Subject: towards MP profiling on powerpc/oea
To: None <port-powerpc@netbsd.org, port-macppc@netbsd.org>
From: Chuck Silvers <chuq@chuq.com>
List: port-powerpc
Date: 10/09/2005 10:14:32
--pWyiEgJYm5f9v55/
Content-Type: text/plain; charset=us-ascii
Content-Disposition: inline

hi,

I've been trying to fix profiling with MP kernels on macppc.
in addition to the usual problem of the profiling data structures
not being locked, there's also the problem that we can take DSI traps
while accessing the profiling data, and the code handling these traps
will recurse back into mcount.  to deal with this, I wanted to mark
all the functions in the pmap_pte_spill() path with the gcc attribute
that prevents it from calling mcount, but currently that's all under
kernel_lock and I didn't want to disable profiling of kernel_lock
acquisition.  so instead, I tried moving all the code down to
pmap_pte_spill() out from under kernel_lock (using a separate lock to
protect the global hash table).  this seems to work fine for non-profiling
kernels, but a profiling kernel will quickly crash with corruption of the
pmap_pvo_table even if profiling is never enabled.

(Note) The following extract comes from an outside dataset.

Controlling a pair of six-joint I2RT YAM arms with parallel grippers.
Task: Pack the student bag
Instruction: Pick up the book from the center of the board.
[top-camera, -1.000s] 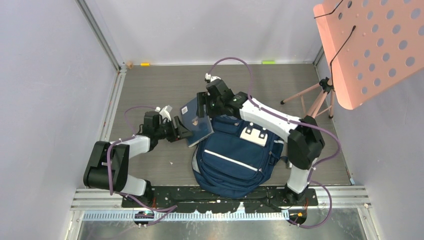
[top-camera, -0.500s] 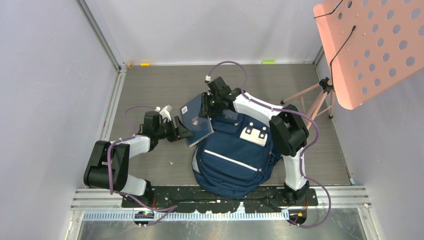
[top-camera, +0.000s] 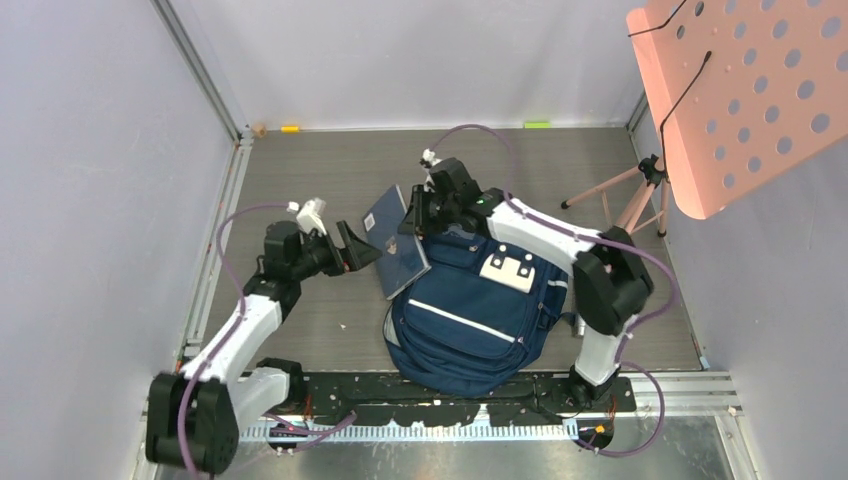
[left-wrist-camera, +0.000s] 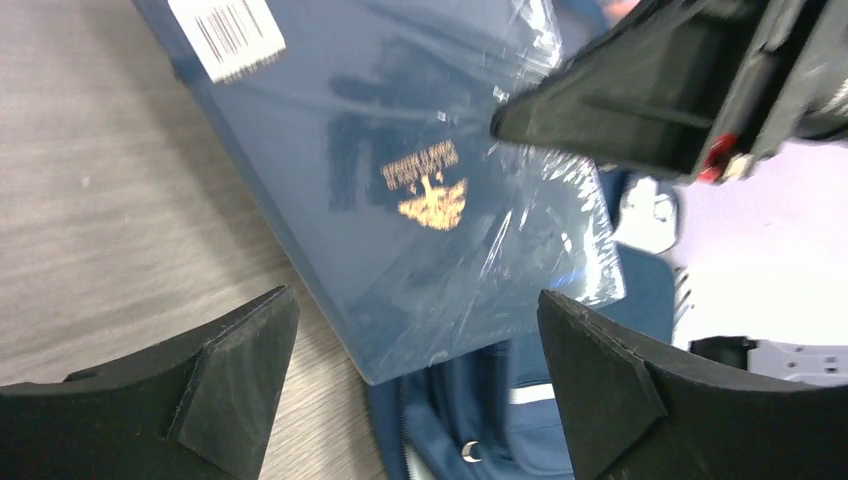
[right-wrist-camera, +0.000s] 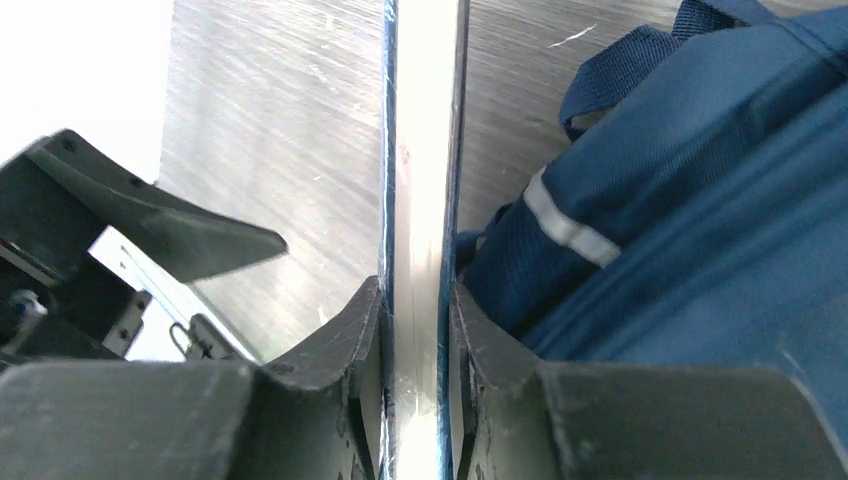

does anyone see what else might be wrong with kernel profiling after
the attached patch is applied?  anyone object to me checking this in
even though profiling doesn't work yet?

-Chuck

--pWyiEgJYm5f9v55/
Content-Type: text/plain; charset=us-ascii
Content-Disposition: attachment; filename="diff.ppc-hash"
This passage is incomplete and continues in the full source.